He walked quietly into his laboratory, prepared the sleeping powders and gave them to her.

Six hours later she opened her eyes with eager wonder. Aunt Abbie was busy over a bundle of fluffy clothes. The Doctor was standing with his arms folded behind his back, his fine, clean-shaven face in profile looking thoughtfully over the sun-lit valley. There was just one moment of agonized fear. If they had failed! If her child were hideous–or deformed! Her lips moved in silent prayer.

“Doctor?” she whispered.

In a moment he was bending over her, a look of exaltation in his brown eyes.

“Tell me quick!”

“A wonderful boy, little mother! The most beautiful babe I have ever seen. He didn’t even cry– just opened his big, wide eyes and grunted contentedly.”

“Give him to me.”

Aunt Abbie laid the warm bundle in her arms and she pressed it gently until the sweet, red flesh touched her own.

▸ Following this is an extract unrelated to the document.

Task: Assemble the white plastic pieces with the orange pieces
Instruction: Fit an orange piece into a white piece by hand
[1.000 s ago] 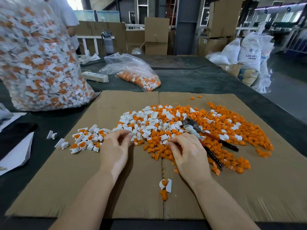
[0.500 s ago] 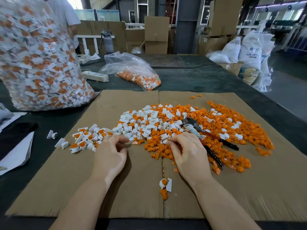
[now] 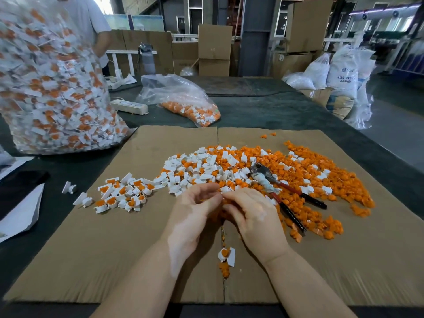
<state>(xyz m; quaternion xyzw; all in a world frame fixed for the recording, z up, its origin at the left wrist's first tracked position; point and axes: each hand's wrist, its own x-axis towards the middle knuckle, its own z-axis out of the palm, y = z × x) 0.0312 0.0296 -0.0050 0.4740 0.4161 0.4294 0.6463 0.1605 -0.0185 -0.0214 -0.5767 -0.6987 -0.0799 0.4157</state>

She lay still for a moment, a smile on her lips.

“Lift him and let me look!”

“What a funny little pug nose,” she laughed.

“Yes–exactly like his mother’s!” the Doctor replied.

She gazed with breathless reverence.

“He is beautiful, isn’t he?” she sighed.

“And you have observed the chin and mouth?”

“Exactly like yours. It’s wonderful!”

CHAPTER XXVIII

WHAT IS LOVE?

Eighteen months swiftly passed with the little mother and her boy still in Dr. Mulford’s sanitarium. She had allowed herself to be persuaded that he had the right to be her guide and helper in the first year’s training of the child.

The boy had steadily grown in strength and beauty of body and mind. The Doctor persuaded her to spend one more winter basking in his sun-parlor and finishing the final chapters of his book. Her mind was singularly clever and helpful in the interpretation of the experiences and emotions of motherhood.

She had stubbornly resisted every suggestion to see her husband or allow him to see the child. The Doctor had managed twice to give Jim an hour with the baby while she had gone to Asheville on shopping trips. He was rewarded for his trouble in the devotion with which the young father worshiped his son. The Doctor watched the slumbering fires kindle in the man’s deep blue eyes with increasing wonder at the strength and tenderness of his newfound soul.

Jim had completed the furnishing of the bungalow with the advice and guidance of his friend, and every room stood ready and waiting for its mistress. He had insisted on making every piece of furniture for Mary’s room and the nursery adjoining. The Doctor was amazed at the mechanical genius he displayed in its construction. He had taken a month’s instruction at a cabinet maker’s in Asheville and the bed, bureau, tables and chairs which he had turned out were astonishingly beautiful. Their lines were copied from old models and each piece was a work of art. The iron work was even more tastefully and beautifully wrought. He had toiled day and night with an enthusiasm and patience that gave the physician a new revelation in the possibility of the development of human character.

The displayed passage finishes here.